Ailing 'Puskesmas' need treatment before they can curb outbreaks
The Jakarta Post, Jakarta
Prevention is better than cure, according to the popular axiom.
The government, however, seems to believe the opposite as the Ministry of Health is allocating just 11 percent of its budget to community health centers (puskesmas), while giving three times that amount to hospitals.
Recent outbreaks of old diseases -- polio, dengue fever and malnutrition -- have been blamed in part on the erosion of puskesmas as the vanguard of community health care, due to a lack of funds following decentralization.
Minister of Health Siti Fadilah Supari, speaking about the polio outbreak and malnutrition cases, said many local administrations failed to provide the necessary money to keep the community health centers functioning healthily.
The central government appears to be following suit, allocating only Rp 342 billion earlier this year to assist the puskesmas, while setting aside Rp 901.7 billion for hospitals, which mainly play a curative role.
In the revised 2005 state budget, Rp 698.9 billion is set aside for puskesmas and Rp 3.256 trillion is earmarked for hospitals.
This same pattern is being followed in the allocating of the Rp 3.7 trillion health fund for the poor from the fuel subsidy cut. Only Rp 1.08 trillion of this money is being allocated for public health services at puskesmas, with the rest going to hospitals. This despite the fact that in most villages across Indonesia, distance is a serious barrier for people to get treatment at a hospital.
"We strongly urge the ministry to put the priority in its budget on taking preventive measures at the puskesmas level, instead of on curative measures (through hospitals)," House of Representatives Commission IX's health task force head, Mariani Akib Baramuli, said on Tuesday.
Last year, House Commission VII, which also oversees health, put preventive and educational measures at the top of its list of recommendations to the health ministry.
Puskesmas, a concept developed decades ago, emphasize preventive and educational measures. While hospitals are responsible only for their patients, puskesmas are meant to actively monitor health conditions in their respective areas, which average more than 10,000 people.
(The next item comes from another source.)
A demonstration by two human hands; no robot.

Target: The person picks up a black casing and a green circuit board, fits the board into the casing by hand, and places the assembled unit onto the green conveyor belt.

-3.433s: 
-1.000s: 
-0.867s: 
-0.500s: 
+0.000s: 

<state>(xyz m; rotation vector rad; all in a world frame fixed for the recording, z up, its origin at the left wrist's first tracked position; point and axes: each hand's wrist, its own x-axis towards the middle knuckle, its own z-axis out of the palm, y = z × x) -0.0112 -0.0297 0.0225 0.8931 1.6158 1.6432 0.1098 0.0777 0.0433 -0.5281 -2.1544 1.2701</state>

Besides serving as health centers, puskesmas also help to assure local development efforts encourage the populace to maintain a healthy environment, or at least to maintain conditions so they do not have a negative effect on the health of the local community.
Currently, however, due to insufficient operational funds, the 7,277 puskesmas nationwide are not playing a preventive role.
Health centers in most regions, except for Jakarta, have to pay money to local administrations, instead of receiving assistance funds from them.
A community health center head in West Java confirmed recently that the local administration, for which he works, demanded a yearly fee of Rp 69 million from the center. Only about 30 percent of this money is returned to the health center, which is barely enough to cover its operational costs.
The health center in question, located only a 30-minute drive from Jakarta, is forced to branch out to make extra money, including opening a telephone kiosk next to its building.
Puskesmas in remote areas face more problems than a lack of funds. "There are not enough doctors and medical workers willing to work at remote puskesmas," the health ministry's director general of community health, Azrul Azwar, told The Jakarta Post recently.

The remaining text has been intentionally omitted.